Monday, February 08, 2010

 

Obsession with China masks West’s inertia

This is my comment from this week’s Fund Strategy.

It is easy to become so focused on someone else’s problems that you fail to grapple with your own. That is a lesson that the West’s leaders, fixated with China, would do well to learn.

No doubt China has its faults. It is arguably keeping its currency artificially low to help bolster its exports. But western leaders are too eager to scapegoat China for their own failings. America and Britain would have a weak export sector even if their trade with China was in balance. Both Anglo-Saxon economies have suffered a long period of deindustrialisation.

Nor are the spats restricted to economics. America has got into rows with China recently over the Copenhagen climate summit, the Dalai Lama, Google, Iran and Taiwan arms sales.

These disputes are happening against a backdrop of a western debate over how best to respond China’s rise. It is the cover story of this week’s Economist and the theme of a new book by Anatole Kaletsky, an economics commentator on The Times (London).

There are two key reasons why this obsession with China is unhealthy. First, there is a danger that the conflict between the West and China will spill out of control. Given the importance of China in the world economy this risk is particularly worrying. 

China is already retaliating against punitive measures by the West. Last week it announced anti-dumping duties on American chicken imports in a response to American tariffs on Chinese steel.

But, even more important, the verbal assault on China is a distraction from the West sorting out its domestic economic problems. If the western economies are restructured the main motivation should not be to compete more effectively against China. More likely, though, the West will do little restructuring at all rather than tackle the formidable challenge of its domestic weaknesses.
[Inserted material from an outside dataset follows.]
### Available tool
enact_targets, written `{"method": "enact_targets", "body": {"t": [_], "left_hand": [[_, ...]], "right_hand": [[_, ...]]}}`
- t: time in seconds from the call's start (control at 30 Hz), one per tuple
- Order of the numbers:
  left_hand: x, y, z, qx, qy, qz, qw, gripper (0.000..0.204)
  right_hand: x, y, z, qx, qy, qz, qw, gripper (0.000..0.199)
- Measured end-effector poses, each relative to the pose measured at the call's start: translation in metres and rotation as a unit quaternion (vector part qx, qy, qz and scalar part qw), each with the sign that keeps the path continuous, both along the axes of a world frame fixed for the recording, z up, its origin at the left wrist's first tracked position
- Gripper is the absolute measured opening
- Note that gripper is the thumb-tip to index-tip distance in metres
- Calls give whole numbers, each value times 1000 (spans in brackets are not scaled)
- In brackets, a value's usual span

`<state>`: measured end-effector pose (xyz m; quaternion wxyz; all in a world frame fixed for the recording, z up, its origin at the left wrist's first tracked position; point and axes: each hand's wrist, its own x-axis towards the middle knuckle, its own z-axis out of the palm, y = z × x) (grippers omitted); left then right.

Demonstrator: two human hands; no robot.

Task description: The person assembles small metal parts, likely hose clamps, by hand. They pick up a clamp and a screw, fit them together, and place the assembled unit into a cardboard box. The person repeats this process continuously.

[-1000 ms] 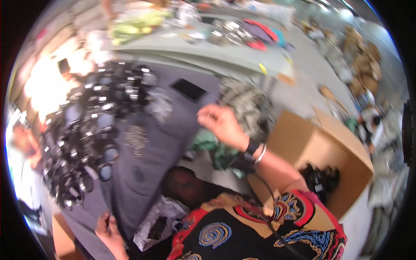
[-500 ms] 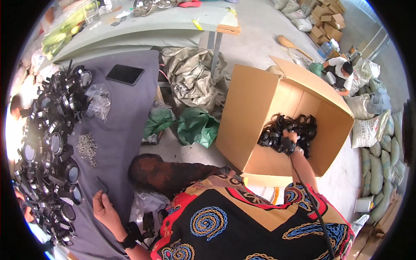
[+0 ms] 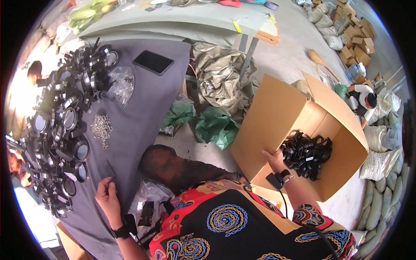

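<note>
My left hand (image 3: 108, 199) rests on the grey cloth-covered table with its fingers curled at a thin dark flat piece (image 3: 109, 170), apparently pinching its near end. At the open cardboard box (image 3: 268, 112), my right hand (image 3: 275, 160) has its fingers closed over the edge of the left flap. Inside the box lies a heap of glossy black curved strips (image 3: 307, 154), to the right of that hand. Black round-faced parts with straps (image 3: 65, 125) are piled along the table's left side. A small heap of metal pieces (image 3: 102, 129) lies beyond my left hand.
A black phone (image 3: 153, 62) and a clear bag of small parts (image 3: 121, 84) lie on the cloth. Green bags (image 3: 215, 128) and crumpled beige sheeting (image 3: 219, 78) cover floor between table and box. At the right, a person (image 3: 365, 102) crouches beside stacked sacks (image 3: 377, 197).
My right hand has come out of the black strips and moved left to the box's flap edge. My left hand stays by the dark flat piece. The view has shifted left.
</note>
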<state>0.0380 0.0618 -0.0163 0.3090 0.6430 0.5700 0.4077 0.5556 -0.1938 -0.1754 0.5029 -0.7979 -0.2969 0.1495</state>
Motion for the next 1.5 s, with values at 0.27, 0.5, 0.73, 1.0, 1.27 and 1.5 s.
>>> {"method": "enact_targets", "body": {"t": [0.27, 0.5, 0.73, 1.0, 1.27, 1.5], "left_hand": [[-4, 1, -11, 73, 14, -3, 997, 11], [3, 4, -6, 80, 9, 13, 997, 10], [0, 3, -3, 77, 34, 24, 996, 10], [-5, -3, -12, 52, 2, 43, 998, 13], [-7, 7, -10, 36, 14, 37, 999, 13], [-6, -11, 14, -34, 7, 61, 998, 14]], "right_hand": [[44, 50, 6, -139, -189, -42, 971, 19], [104, 190, -39, -142, -106, -96, 980, 20], [42, 319, -30, -118, -143, -32, 982, 27], [109, 157, 48, -56, 386, 167, 906, 33], [155, 43, -146, -339, -139, 109, 924, 37], [220, 65, -275, -426, -419, 196, 777, 23]]}}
Western economic debate focuses on the relatively easy questions rather than the hard ones. It is obsessed with the correct monetary and fiscal policy to help offset the immediate impact of the economic downturn. But long-term structural weaknesses get scant attention.

Last week’s Green Budget from the Institute for Fiscal Studies and Barclays Wealth gave some idea of the scale of the problem. It estimated that Britain’s trend rate of growth was only 1.75% rather than the 2.75% the Treasury assumes. Although one percentage point might not sound a lot it makes a huge difference when compounded over several years.

Western leaders should stop fretting over China and tackle their domestic weaknesses.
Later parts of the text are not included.